There has been a great deal of work seeking to improve image quality in CT reconstruction through deep-learning-based denoising; however, there are many applications where it is spatial resolution that limits application and diagnostics. In this work, we week to improve spatial resolution in CT reconstructions through a combination of deep learning and physical modeling of detector blur. To achieve this goal, we leverage diffusion models as deep image priors to help regularize a joint deblurring and reconstruction problem. Specifically, we adopt Diffusion Posterior Sampling (DPS) as a way to combine a deep prior with a likelihood-based forward model for the measurements. The model we adopt is nonlinear since detector blur is applied after the nonlinear attenuation given by the Beer-Lambert lab. We trained a score estimator for a CT score-based prior, and then apply Bayes rule to combine this prior with a measurement likelihood score for CT reconstruction with detector blur. We demonstrate the approach in simulated data, and compare image outputs with traditional filtered-backprojection (FBP) and model-based iterative reconstruction (MBIR) across a range of exposures. We find a particular advantage of the DPS approach for low exposure data and report on major differences in the errors between DPS and classical reconstruction methods.

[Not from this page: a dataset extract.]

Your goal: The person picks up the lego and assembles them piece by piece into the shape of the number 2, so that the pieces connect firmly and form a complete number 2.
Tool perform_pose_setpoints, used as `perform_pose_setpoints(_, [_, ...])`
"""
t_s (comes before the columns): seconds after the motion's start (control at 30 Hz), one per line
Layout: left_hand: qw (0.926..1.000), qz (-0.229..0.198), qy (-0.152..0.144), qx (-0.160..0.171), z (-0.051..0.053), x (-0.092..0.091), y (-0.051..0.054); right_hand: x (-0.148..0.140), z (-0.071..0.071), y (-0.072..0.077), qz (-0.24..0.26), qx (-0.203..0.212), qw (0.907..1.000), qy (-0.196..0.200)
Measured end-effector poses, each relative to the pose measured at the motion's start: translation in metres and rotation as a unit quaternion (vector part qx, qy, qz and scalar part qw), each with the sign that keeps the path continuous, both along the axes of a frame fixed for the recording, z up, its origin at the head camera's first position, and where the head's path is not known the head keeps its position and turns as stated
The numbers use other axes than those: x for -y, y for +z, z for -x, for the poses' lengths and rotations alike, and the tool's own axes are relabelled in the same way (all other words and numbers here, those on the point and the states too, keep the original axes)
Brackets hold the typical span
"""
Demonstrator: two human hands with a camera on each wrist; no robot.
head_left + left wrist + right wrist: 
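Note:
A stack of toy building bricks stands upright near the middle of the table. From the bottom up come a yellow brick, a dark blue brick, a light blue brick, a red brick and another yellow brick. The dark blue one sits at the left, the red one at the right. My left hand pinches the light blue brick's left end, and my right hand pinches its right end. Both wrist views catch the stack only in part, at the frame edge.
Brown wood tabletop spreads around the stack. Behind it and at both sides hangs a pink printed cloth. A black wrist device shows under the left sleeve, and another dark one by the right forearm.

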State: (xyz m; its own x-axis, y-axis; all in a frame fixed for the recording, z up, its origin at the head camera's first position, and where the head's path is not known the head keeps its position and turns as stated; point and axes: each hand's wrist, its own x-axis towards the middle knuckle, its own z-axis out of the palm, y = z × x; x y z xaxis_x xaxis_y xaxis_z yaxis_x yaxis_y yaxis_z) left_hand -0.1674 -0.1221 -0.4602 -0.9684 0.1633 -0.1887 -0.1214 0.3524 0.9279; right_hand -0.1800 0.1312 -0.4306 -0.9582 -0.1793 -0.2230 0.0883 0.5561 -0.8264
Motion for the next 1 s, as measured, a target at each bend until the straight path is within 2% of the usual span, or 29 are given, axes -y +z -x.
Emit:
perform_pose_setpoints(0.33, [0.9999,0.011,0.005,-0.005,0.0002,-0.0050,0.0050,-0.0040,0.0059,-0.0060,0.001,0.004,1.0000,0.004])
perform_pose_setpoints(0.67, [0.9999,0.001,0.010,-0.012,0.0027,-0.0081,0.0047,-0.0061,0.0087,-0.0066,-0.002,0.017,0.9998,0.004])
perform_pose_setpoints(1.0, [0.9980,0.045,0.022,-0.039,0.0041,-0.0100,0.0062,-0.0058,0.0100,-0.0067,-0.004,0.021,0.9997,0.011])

已经有大量工作致力于通过基于深度学习的去噪来提高CT重建中的图像质量;然而,在许多应用中,限制应用和诊断的是空间分辨率。在这项工作中,我们试图通过深度学习与探测器模糊的物理建模相结合来提高CT重建中的空间分辨率。为了实现这一目标,我们利用扩散模型作为深度图像先验,以帮助正则化联合去模糊和重建问题。具体来说,我们采用扩散后验采样(DPS)作为将深度先验与基于似然的测量前向模型相结合的方法。我们采用的模型是非线性的,因为探测器模糊是在由比尔-朗伯定律给出的非线性衰减之后应用的。我们为基于CT分数的先验训练了一个分数估计器,然后应用贝叶斯规则将这个先验与用于有探测器模糊的CT重建的测量似然分数相结合。我们在模拟数据中展示了该方法,并在一系列曝光条件下将图像输出与传统的滤波反投影(FBP)和基于模型的迭代重建(MBIR)进行了比较。我们发现DPS方法在低曝光数据方面具有特别的优势,并报告了DPS与经典重建方法之间误差的主要差异。